Your job will be to do a leave one out classification; that is, loop through and pull out each of the examples in admit
and notadmit
, train Naive bayes classifiers on the remaining data for both the admit class and the nonadmit class, and see which model has a higher likelihood for the student you pulled out. Count how often you are correct based on the group you pulled out the student from.
Ethics Question
As you're doing this exercise, reflect on where this type of classification problem could come up, and what the ethical issues of automating it could be.
Gaussian Naive Bayes
Recall that for real-valued data, we can't use the same technique as we did for bag of words. Instead, we switch to a continuous distribution: the Gaussian
\[ p(x) = \frac{1}{\sqrt{2 \pi} \sigma} e^{-(x-\mu)^2 / (2 \sigma^2)} \]
There are two parameters here: the mean λ and the standard deviation σ. Let's plot a few distributions fixing μ at 0 and varying σ
As you can see, a larger standard deviation means that the distribution is wider.
Interestingly, the Gaussian is a realistic model for a lot of real data because of the central limit theorem. If we simply make μ be the sample mean
\[ \overline{X} = \frac{1}{N}\sum_{i = 1}^N x_i \]
and the standard deviation be the sample standard deviation
\[ \overline{\sigma} = \sqrt{\frac{1}{N}\sum_{i = 1}^N (x_i - \overline{X})^2} \]
Then we get a pretty good fit on the data above. The pictures below show the histogram of not admitted (blue) versus admitted (orange), and the fit of the Gaussians superimposed over them. What we see is while there is overlap between both distributions, the Gaussians are shifted to the left in the non admit distribution for every variable, which reflects the notion we have that doing better at any of these variables increases chances of being admitted.
In the Naive Bayes framework, if you treat every variable as being independent (which they certainly are not in the above data!), then we simply multiply together a bunch of Gaussians
\[ p(x | C) = \frac{1}{\sqrt{2 \pi} \sigma_{C1}} e^{-(x_1-\mu_{C1})^2 / (2 \sigma_{C1}^2)} \times \frac{1}{\sqrt{2 \pi} \sigma_{C2}} e^{-(x_2-\mu_{C2})^2 / (2 \sigma_{C2}^2)} \times ... \]
where (μCk, σCk) are the mean and standard deviation, respectively, of variable k under model C. If we take the log of this, we get a pretty nice expression
\[ \log p(x | C) = \log \frac{1}{\sqrt{2 \pi} \sigma_{C1}} -(x_1-\mu_{C1})^2 / (2 \sigma_{C1}^2) + \log \frac{1}{\sqrt{2 \pi} \sigma_{C2}} - (x_2-\mu_{C2})^2 / (2 \sigma_{C2}^2) + ...\]

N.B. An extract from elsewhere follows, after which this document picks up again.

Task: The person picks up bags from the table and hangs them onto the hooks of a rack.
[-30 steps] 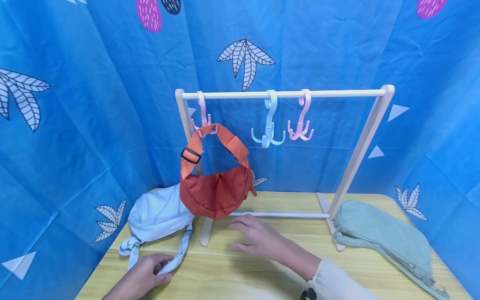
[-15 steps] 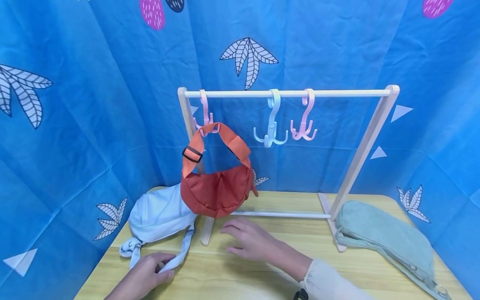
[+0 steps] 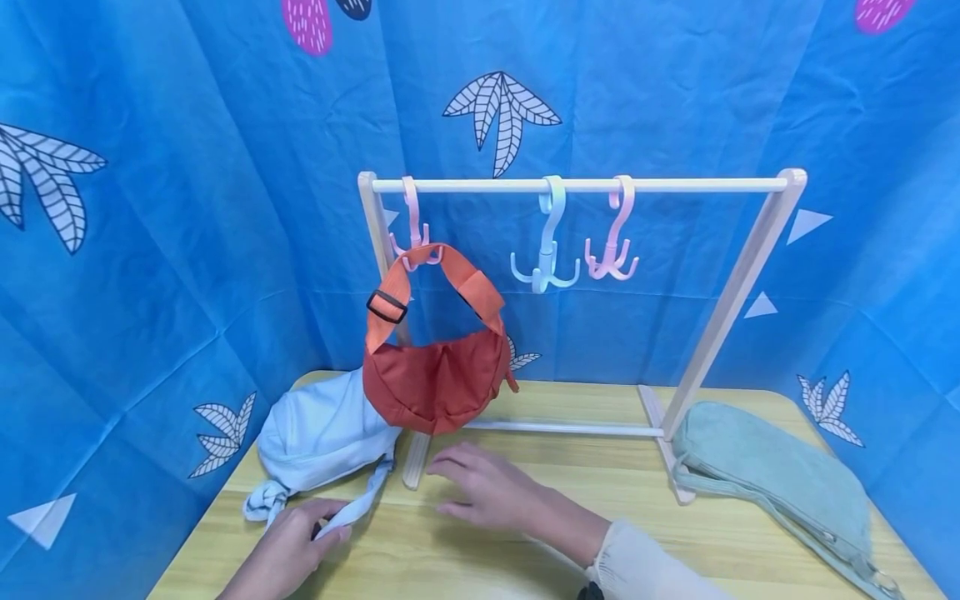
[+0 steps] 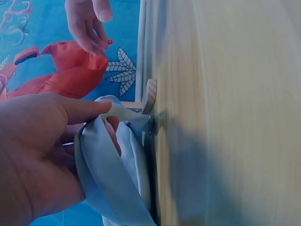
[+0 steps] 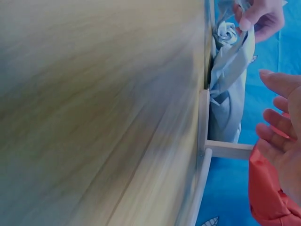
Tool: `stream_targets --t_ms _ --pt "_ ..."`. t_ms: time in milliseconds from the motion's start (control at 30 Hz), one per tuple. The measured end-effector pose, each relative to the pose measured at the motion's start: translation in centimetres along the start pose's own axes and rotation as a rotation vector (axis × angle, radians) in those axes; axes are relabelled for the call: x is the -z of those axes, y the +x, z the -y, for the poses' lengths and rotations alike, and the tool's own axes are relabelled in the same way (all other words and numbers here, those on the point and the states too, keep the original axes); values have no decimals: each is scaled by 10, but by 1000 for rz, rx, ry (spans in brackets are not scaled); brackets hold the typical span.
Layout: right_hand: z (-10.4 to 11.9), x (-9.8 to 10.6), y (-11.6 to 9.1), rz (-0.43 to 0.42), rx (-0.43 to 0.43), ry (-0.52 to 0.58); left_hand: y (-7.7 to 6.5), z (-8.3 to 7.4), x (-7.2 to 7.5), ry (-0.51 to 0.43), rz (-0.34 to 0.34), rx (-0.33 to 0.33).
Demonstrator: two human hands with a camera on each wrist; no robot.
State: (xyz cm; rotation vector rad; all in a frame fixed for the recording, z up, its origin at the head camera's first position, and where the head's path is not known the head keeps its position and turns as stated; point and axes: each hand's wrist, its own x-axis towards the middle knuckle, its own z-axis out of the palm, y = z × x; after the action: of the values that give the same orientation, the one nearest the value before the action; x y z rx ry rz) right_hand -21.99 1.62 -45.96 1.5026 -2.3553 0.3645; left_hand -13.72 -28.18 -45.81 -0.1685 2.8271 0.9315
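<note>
A light blue bag (image 3: pixel 318 429) with a knotted strap lies at the left of the table. My left hand (image 3: pixel 292 542) pinches its strap (image 4: pixel 106 155) between thumb and fingers, as the left wrist view also shows. My right hand (image 3: pixel 487 492) hovers over the table in front of the rack, fingers loosely bent and holding nothing; in the right wrist view its fingers (image 5: pixel 277 125) are apart from the light blue bag. Above and behind it, a red-orange bag (image 3: pixel 438 379) hangs by its strap from the left pink hook (image 3: pixel 414 225) and partly hides the light blue bag.
A wooden rack with a white top rail (image 3: pixel 480 185) stands on the table (image 3: pixel 555 550). A light blue hook (image 3: pixel 547 242) and another pink hook (image 3: pixel 617 233) hang from the rail. At the right lies a grey-green bag (image 3: pixel 772 471). Blue patterned cloth (image 3: pixel 660 92) surrounds the table.
My right hand has moved left, toward the light blue bag. My left hand still grips the strap, which has lifted slightly. The view has shifted a little.
</note>
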Motion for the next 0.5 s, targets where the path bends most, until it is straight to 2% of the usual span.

Here, we can see clearly that the further a variable gets away from the mean of the Gaussian, the more negative the log likelihood will become for this model. So the maximum likelihood point is directly at the mean of each variable.
Histogram-Based Naive Bayes
If you finished early and are looking for things to do, you can try the same problem using histograms to represent discrete outcomes instead of fitting Gaussians.